The big picture portrays more phones, more minutes, more messaging;
- Mobile usage is up: CA reports a steady uptick in domestic on-net and off-net voice minutes during the period, reflecting sustained demand for voice despite the dominance of data-driven apps.
- Smartphones surge: By the end of March 2025, smartphone penetration was about 80.8%, underscoring a user base increasingly equipped for 4G/5G services, richer apps, and mobile money.

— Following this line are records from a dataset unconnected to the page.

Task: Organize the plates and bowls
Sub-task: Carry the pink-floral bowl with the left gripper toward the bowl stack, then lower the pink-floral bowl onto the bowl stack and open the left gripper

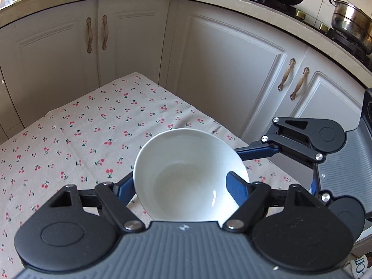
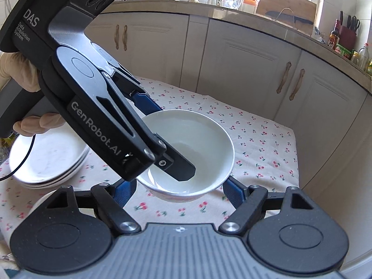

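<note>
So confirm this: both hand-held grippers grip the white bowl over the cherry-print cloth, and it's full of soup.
Wrong on one point: the white bowl is empty, as the left wrist view shows. Both the left hand-held gripper and right hand-held gripper do grip it over the cherry-print cloth.

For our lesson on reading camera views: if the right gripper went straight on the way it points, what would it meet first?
Most likely the white bowl, close ahead of the right gripper and between its fingers; how near is unclear.
</note>
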### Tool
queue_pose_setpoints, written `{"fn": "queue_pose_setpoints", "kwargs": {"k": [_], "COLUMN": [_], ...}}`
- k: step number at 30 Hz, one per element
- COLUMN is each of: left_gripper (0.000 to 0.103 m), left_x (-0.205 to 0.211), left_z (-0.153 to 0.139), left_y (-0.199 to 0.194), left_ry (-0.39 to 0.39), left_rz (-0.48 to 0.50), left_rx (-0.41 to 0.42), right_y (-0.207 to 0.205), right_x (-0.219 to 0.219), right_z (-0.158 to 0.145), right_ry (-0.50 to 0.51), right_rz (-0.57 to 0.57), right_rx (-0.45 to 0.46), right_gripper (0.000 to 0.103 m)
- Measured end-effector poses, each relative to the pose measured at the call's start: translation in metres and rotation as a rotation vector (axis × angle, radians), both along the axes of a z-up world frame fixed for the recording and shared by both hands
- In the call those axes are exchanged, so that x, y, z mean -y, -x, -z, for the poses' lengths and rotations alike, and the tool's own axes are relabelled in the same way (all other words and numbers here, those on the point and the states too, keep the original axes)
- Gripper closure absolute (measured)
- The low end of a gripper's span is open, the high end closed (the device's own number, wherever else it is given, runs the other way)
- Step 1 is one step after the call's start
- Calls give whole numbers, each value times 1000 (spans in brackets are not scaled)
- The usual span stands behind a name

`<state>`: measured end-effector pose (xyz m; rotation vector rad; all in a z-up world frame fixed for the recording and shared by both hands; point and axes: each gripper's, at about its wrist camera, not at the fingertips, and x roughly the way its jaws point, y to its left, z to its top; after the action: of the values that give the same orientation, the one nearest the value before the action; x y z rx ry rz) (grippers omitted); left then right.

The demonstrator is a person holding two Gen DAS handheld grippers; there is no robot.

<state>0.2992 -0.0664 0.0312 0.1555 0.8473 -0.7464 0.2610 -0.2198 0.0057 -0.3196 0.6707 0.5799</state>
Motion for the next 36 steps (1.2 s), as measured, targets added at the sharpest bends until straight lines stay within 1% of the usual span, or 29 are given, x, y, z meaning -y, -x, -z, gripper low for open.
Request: {"fn": "queue_pose_setpoints", "kwargs": {"k": [10, 20, 29, 36], "left_gripper": [23, 23, 23, 23], "left_x": [-4, -11, -23, -26], "left_z": [-13, -19, -9, 8], "left_y": [45, 85, 110, 119], "left_ry": [7, 4, 8, 3], "left_rz": [-9, -22, -37, -46], "left_rx": [15, 30, 8, -24], "right_y": [42, 78, 105, 115], "right_x": [-2, -5, -14, -19], "right_z": [-11, -17, -10, 3], "right_ry": [3, -7, -10, 2], "right_rz": [-8, -29, -48, -53], "right_rx": [18, 28, 8, -28], "right_gripper": [18, 18, 18, 18]}}
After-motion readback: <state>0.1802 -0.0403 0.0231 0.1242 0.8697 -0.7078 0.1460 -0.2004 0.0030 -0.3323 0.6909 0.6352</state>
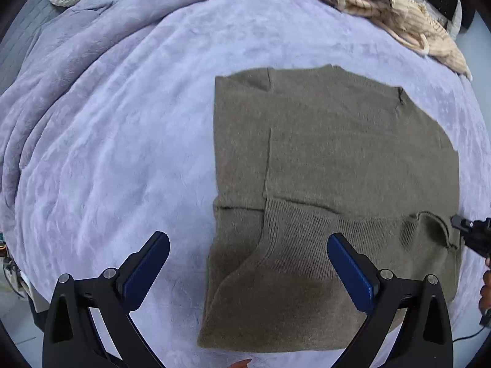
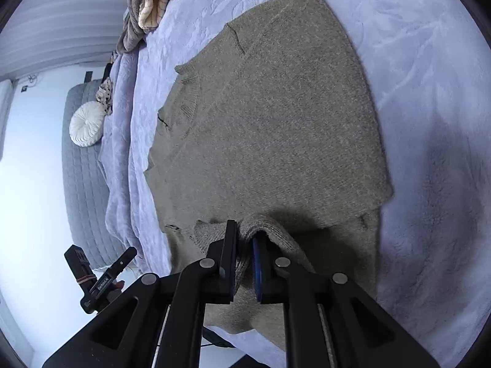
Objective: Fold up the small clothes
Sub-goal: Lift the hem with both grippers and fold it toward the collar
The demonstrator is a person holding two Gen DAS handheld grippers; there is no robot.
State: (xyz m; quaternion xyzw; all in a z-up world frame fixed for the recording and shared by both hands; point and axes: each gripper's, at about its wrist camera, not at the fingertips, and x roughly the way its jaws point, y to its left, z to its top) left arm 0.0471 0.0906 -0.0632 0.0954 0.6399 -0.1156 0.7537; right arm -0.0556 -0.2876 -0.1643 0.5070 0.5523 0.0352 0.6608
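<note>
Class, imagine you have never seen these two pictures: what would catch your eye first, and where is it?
The olive sweater lies partly folded on the lilac blanket. The right gripper has a fold of its ribbed hem between its fingers, while the left gripper hangs wide open above the sweater's near edge. A heap of beige clothes sits at the far side.

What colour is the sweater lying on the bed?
The sweater is olive-brown, a plain knit with no pattern; the left wrist view shows it best.

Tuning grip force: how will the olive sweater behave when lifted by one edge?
Likely floppy: the sweater already lies folded flat, its cuff bunching between the right gripper fingers. Probably grippy, not slippery, given the fuzzy knit on a plush blanket. Expect folds to sag open.
</note>
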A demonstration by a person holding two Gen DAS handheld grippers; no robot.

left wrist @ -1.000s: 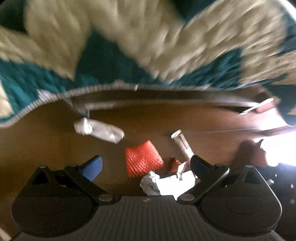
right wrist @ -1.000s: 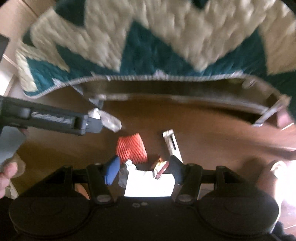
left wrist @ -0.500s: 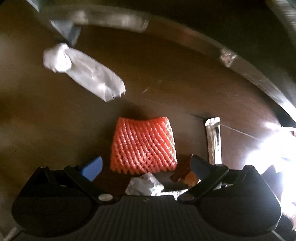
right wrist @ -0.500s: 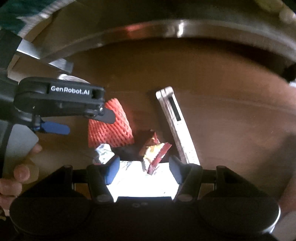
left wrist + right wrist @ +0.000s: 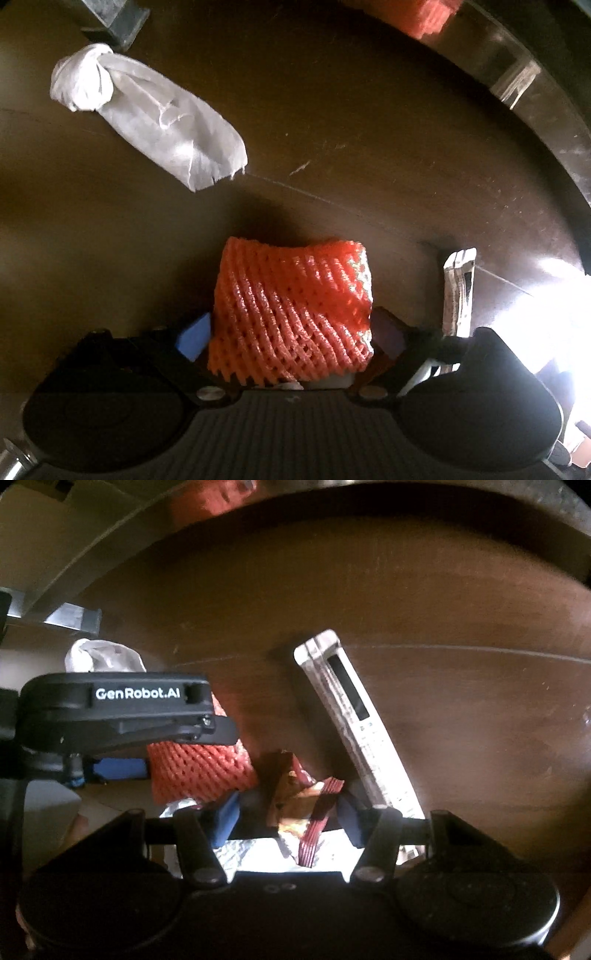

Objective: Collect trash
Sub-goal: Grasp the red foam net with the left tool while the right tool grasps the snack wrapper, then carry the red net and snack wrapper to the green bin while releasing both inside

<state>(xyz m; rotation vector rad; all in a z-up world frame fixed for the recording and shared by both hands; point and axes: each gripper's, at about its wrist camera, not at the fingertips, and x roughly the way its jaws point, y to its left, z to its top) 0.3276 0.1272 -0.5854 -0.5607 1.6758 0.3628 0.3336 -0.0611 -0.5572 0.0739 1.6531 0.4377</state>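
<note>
An orange foam net lies on the dark round table. My left gripper points down over it, one finger on each side. Its jaws are closing, and the blue pads stand right at the net's sides without visibly squeezing it. The right wrist view shows the same net under the left gripper. A crumpled brown, gold and red snack wrapper sits between the fingers of my right gripper, which is open with a gap on the left side.
A knotted white tissue lies at the far left. A long silvery packet lies right of the wrapper. Bright white foil or paper shows below the right fingers. The table's metal rim curves round the back. A hand holds the left gripper.
Both grippers have come down close to the table, and the teal and white rug has left the views. The net now sits between the left fingers, the wrapper between the right ones.
</note>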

Using CA’s latest sector performance figures summarized, here’s how the leading networks rank by average minutes of use per call (MoU) on on-net and off-net calls in Q1 2025
- Airtel Networks Limited: 9 min on-net, 1.3 min off-net
- Finserve (Equitel): 0 min on-net, 1.3 min off-net
- Safaricom PLC: 6 min on-net, 1.4 min off-net
- Telkom Kenya Limited: 5 min on-net, 1.2 min off-net
- Jamii Telecommunications (Faiba): 1 min on-net, 1.4 min off-net
What the ranking suggests:
- Airtel customers tend to talk longest within their own network, hinting at strong in-network bundles or promotions.
- Safaricom and Jamii (Faiba) post the longest off-net averages, pointing to active inter-network calling among their users.
Voice-call is still embraced even in a data world. Even as OTT apps dominate day-to-day communication, voice minutes continue to rise in Kenya. Promotions, bundled offers and the practicality of a quick call, especially outside urban data sweet spots, keep voice-call relevant. Then as smartphones proliferate, users remain omnichannel; they message, stream, pay and still call when it’s faster or clearer to do so. However, what to watch next are the implicative dynamics:
- Tariff innovation: Expect more creative in-network and cross-network bundles as operators compete on value rather than just raw coverage.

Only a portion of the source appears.